Extracted records:

********************

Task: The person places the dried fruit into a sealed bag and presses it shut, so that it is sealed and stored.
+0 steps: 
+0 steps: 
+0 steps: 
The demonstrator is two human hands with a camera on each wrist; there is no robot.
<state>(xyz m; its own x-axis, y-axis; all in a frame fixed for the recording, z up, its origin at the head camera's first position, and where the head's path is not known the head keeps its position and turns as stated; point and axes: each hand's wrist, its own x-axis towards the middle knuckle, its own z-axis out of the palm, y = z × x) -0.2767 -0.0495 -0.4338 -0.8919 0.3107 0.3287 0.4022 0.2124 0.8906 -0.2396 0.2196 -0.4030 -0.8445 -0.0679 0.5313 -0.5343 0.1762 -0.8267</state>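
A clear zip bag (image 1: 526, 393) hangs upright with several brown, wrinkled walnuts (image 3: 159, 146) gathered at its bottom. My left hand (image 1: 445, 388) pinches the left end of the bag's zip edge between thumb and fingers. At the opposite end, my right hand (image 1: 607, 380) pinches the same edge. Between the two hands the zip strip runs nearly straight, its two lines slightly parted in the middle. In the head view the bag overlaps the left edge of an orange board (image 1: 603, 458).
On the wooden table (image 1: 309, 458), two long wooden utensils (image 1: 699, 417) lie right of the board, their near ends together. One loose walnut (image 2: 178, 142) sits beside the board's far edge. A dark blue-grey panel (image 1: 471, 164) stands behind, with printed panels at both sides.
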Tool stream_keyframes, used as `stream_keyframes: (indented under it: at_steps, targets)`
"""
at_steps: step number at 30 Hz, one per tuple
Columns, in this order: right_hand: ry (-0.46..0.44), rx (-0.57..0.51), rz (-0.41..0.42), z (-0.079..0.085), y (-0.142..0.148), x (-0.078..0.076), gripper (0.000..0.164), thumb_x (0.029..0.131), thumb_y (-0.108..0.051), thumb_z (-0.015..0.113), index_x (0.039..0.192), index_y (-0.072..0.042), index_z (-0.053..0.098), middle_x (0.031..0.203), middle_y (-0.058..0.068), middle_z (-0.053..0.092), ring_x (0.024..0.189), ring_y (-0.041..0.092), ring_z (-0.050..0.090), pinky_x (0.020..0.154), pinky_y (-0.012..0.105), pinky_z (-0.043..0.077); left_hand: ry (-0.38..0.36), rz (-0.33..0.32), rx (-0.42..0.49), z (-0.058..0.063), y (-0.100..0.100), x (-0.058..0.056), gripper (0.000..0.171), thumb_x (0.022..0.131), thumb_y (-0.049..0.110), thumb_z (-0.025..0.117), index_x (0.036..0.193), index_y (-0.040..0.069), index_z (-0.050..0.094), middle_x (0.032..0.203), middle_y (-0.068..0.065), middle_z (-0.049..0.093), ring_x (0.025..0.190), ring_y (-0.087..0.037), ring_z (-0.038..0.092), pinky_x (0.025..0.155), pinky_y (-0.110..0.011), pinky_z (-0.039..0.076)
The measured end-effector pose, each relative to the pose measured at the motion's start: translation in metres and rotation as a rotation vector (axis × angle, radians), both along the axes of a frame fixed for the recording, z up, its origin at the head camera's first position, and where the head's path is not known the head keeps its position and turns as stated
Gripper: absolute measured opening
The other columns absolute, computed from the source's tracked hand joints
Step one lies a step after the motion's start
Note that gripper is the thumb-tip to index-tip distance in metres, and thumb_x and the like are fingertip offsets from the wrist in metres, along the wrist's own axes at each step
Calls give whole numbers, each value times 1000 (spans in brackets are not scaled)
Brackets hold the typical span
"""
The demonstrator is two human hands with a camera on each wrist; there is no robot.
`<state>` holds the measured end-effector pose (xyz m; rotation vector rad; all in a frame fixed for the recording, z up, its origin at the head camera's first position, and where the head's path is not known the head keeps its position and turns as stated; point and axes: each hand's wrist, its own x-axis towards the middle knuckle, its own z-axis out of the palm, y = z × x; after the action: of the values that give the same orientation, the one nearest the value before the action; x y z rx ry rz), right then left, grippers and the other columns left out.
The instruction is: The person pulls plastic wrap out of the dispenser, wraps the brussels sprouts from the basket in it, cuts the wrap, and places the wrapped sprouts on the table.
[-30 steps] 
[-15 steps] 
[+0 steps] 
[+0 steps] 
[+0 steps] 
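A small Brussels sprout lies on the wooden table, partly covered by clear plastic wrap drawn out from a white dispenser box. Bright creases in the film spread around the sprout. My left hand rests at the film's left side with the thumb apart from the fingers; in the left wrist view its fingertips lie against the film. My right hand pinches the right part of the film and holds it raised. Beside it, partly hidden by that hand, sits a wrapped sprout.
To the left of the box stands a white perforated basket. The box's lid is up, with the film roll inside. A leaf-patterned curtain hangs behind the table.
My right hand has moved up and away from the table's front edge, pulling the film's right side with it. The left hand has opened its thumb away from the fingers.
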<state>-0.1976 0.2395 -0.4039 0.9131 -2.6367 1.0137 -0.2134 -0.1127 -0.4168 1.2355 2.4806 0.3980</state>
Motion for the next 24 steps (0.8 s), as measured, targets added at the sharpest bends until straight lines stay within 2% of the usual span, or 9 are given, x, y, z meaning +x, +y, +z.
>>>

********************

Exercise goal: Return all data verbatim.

Solution to this exercise:
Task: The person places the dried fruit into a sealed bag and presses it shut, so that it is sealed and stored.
+0 steps: 
+0 steps: 
+0 steps: 
The demonstrator is two human hands with a camera on each wrist; there is no robot.
<state>(xyz m; its own x-axis, y-axis; all in a frame fixed for the recording, z up, its origin at the head camera's first position, and where the head's path is not known the head keeps its position and turns as stated; point and axes: each hand's wrist, its own x-axis towards the middle knuckle, its own z-axis out of the palm, y = z × x) -0.2767 -0.0495 -0.4338 -0.8919 0.3107 0.3287 0.4022 0.2124 0.8906 -0.2396 0.2196 -0.4030 -0.8445 -0.0679 0.5313 -0.5343 0.1762 -0.8267</state>
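A clear zip bag (image 1: 526, 393) hangs upright with several brown, wrinkled walnuts (image 3: 159, 146) gathered at its bottom. My left hand (image 1: 445, 388) pinches the left end of the bag's zip edge between thumb and fingers. At the opposite end, my right hand (image 1: 607, 380) pinches the same edge. Between the two hands the zip strip runs nearly straight, its two lines slightly parted in the middle. In the head view the bag overlaps the left edge of an orange board (image 1: 603, 458).
On the wooden table (image 1: 309, 458), two long wooden utensils (image 1: 699, 417) lie right of the board, their near ends together. One loose walnut (image 2: 178, 142) sits beside the board's far edge. A dark blue-grey panel (image 1: 471, 164) stands behind, with printed panels at both sides.
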Tool stream_keyframes, used as `stream_keyframes: (indented under it: at_steps, targets)`
"""
at_steps: step number at 30 Hz, one per tuple
Columns, in this order: right_hand: ry (-0.46..0.44), rx (-0.57..0.51), rz (-0.41..0.42), z (-0.079..0.085), y (-0.142..0.148), x (-0.078..0.076), gripper (0.000..0.164), thumb_x (0.029..0.131), thumb_y (-0.108..0.051), thumb_z (-0.015..0.113), index_x (0.039..0.192), index_y (-0.072..0.042), index_z (-0.053..0.098), middle_x (0.031..0.203), middle_y (-0.058..0.068), middle_z (-0.053..0.092), ring_x (0.024..0.189), ring_y (-0.041..0.092), ring_z (-0.050..0.090), pinky_x (0.020..0.154), pinky_y (-0.012..0.105), pinky_z (-0.043..0.077); left_hand: ry (-0.38..0.36), rz (-0.33..0.32), rx (-0.42..0.49), z (-0.058..0.063), y (-0.100..0.100), x (-0.058..0.056), gripper (0.000..0.171), thumb_x (0.022..0.131), thumb_y (-0.049..0.110), thumb_z (-0.025..0.117), index_x (0.036..0.193), index_y (-0.040..0.069), index_z (-0.050..0.094), middle_x (0.032..0.203), middle_y (-0.068..0.065), middle_z (-0.049..0.093), ring_x (0.025..0.190), ring_y (-0.087..0.037), ring_z (-0.038..0.092), pinky_x (0.025..0.155), pinky_y (-0.110..0.011), pinky_z (-0.039..0.076)
The measured end-effector pose, each relative to the pose measured at the motion's start: translation in metres and rotation as a rotation vector (axis × angle, radians), both along the axes of a frame fixed for the recording, z up, its origin at the head camera's first position, and where the head's path is not known the head keeps its position and turns as stated
Gripper: absolute measured opening
The other columns absolute, computed from the source's tracked hand joints
Step one lies a step after the motion's start
Note that gripper is the thumb-tip to index-tip distance in metres, and thumb_x and the like are fingertip offsets from the wrist in metres, along the wrist's own axes at each step
Calls give whole numbers, each value times 1000 (spans in brackets are not scaled)
Brackets hold the typical span
"""
The demonstrator is two human hands with a camera on each wrist; there is no robot.
`<state>` holds the measured end-effector pose (xyz m; rotation vector rad; all in a frame fixed for the recording, z up, its origin at the head camera's first position, and where the head's path is not known the head keeps its position and turns as stated; point and axes: each hand's wrist, its own x-axis towards the middle knuckle, its own z-axis out of the palm, y = z × x; after the action: of the values that give the same orientation, the one nearest the value before the action; x y z rx ry rz), right then left, grippers and the other columns left out.
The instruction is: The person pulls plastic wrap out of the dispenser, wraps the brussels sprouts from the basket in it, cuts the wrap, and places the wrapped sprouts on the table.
[-30 steps] 
[-15 steps] 
[+0 steps] 
[+0 steps] 
[+0 steps] 
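A small Brussels sprout lies on the wooden table, partly covered by clear plastic wrap drawn out from a white dispenser box. Bright creases in the film spread around the sprout. My left hand rests at the film's left side with the thumb apart from the fingers; in the left wrist view its fingertips lie against the film. My right hand pinches the right part of the film and holds it raised. Beside it, partly hidden by that hand, sits a wrapped sprout.
To the left of the box stands a white perforated basket. The box's lid is up, with the film roll inside. A leaf-patterned curtain hangs behind the table.
My right hand has moved up and away from the table's front edge, pulling the film's right side with it. The left hand has opened its thumb away from the fingers.
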<state>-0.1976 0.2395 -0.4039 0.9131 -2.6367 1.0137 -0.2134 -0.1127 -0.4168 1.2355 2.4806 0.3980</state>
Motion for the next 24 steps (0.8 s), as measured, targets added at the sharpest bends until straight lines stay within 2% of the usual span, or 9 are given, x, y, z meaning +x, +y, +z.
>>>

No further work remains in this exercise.